Instructions for the task ->
Return the data that follows exactly, with each line intact.

# # # # # # #

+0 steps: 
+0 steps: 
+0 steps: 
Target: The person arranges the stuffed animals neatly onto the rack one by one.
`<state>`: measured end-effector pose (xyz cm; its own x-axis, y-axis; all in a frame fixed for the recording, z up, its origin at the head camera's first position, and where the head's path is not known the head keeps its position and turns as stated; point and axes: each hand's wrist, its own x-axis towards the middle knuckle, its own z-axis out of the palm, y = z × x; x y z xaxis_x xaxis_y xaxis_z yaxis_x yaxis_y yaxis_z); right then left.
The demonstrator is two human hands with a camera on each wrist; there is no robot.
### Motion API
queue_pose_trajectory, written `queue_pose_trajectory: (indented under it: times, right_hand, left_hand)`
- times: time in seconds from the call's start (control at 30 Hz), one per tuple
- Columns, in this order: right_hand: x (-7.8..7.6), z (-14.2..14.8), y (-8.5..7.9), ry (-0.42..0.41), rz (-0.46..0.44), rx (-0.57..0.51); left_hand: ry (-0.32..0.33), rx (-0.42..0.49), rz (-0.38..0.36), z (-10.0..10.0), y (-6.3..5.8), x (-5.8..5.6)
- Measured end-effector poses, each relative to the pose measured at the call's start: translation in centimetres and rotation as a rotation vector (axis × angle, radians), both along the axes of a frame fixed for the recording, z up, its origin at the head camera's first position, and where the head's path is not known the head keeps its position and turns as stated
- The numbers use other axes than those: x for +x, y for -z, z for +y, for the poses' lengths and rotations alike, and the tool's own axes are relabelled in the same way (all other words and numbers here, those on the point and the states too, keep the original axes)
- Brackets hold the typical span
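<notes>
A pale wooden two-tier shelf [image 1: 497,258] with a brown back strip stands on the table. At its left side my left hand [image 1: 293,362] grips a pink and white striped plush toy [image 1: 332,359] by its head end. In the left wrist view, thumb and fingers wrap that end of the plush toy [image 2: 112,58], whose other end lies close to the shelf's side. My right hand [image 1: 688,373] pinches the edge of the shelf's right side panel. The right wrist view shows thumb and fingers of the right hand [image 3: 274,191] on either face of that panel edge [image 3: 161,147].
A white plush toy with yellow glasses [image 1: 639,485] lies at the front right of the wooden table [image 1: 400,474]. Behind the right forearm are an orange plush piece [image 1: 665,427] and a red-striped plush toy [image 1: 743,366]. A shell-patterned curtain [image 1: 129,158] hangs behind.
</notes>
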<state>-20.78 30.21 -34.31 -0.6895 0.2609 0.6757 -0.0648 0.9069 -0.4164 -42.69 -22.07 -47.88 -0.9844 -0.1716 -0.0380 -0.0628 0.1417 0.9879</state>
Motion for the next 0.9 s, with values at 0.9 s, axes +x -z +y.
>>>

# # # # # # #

Solution below ->
+0 steps: 
+0 steps: 
+0 steps: 
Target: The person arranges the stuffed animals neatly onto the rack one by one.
`<state>`: measured end-effector pose (xyz cm; its own x-axis, y-axis; all in a frame fixed for the recording, z up, its origin at the head camera's first position, and where the head's path is not known the head keeps its position and turns as stated; point and axes: each hand's wrist, its own x-axis towards the middle knuckle, its own z-axis out of the palm, y = z × x; x y z xaxis_x xaxis_y xaxis_z yaxis_x yaxis_y yaxis_z); right then left.
The demonstrator is two human hands with a camera on each wrist; there is no robot.
### Motion API
queue_pose_trajectory, written `queue_pose_trajectory: (indented under it: times, right_hand, left_hand)`
- times: time in seconds from the call's start (control at 30 Hz), one per tuple
- Columns, in this order: right_hand: x (-7.8..7.6), z (-14.2..14.8), y (-8.5..7.9), ry (-0.42..0.41), rz (-0.46..0.44), rx (-0.57..0.51); left_hand: ry (-0.32..0.33), rx (-0.42..0.49), rz (-0.38..0.36), z (-10.0..10.0), y (-6.3..5.8), x (-5.8..5.6)
- Measured end-effector poses, each relative to the pose measured at the call's start: translation in centimetres and rotation as a rotation vector (axis × angle, radians), both along the axes of a frame fixed for the recording, z up, its origin at the head camera's first position, and where the head's path is not known the head keeps its position and turns as stated
- The numbers use other axes than those: x for +x, y for -z, z for +y, for the poses' lengths and rotations alike, and the tool's own axes are relabelled in the same way (all other words and numbers here, those on the point and the states too, keep the original axes)
- Brackets hold the typical span
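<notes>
A pale wooden two-tier shelf [image 1: 497,258] with a brown back strip stands on the table. At its left side my left hand [image 1: 293,362] grips a pink and white striped plush toy [image 1: 332,359] by its head end. In the left wrist view, thumb and fingers wrap that end of the plush toy [image 2: 112,58], whose other end lies close to the shelf's side. My right hand [image 1: 688,373] pinches the edge of the shelf's right side panel. The right wrist view shows thumb and fingers of the right hand [image 3: 274,191] on either face of that panel edge [image 3: 161,147].
A white plush toy with yellow glasses [image 1: 639,485] lies at the front right of the wooden table [image 1: 400,474]. Behind the right forearm are an orange plush piece [image 1: 665,427] and a red-striped plush toy [image 1: 743,366]. A shell-patterned curtain [image 1: 129,158] hangs behind.
</notes>
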<state>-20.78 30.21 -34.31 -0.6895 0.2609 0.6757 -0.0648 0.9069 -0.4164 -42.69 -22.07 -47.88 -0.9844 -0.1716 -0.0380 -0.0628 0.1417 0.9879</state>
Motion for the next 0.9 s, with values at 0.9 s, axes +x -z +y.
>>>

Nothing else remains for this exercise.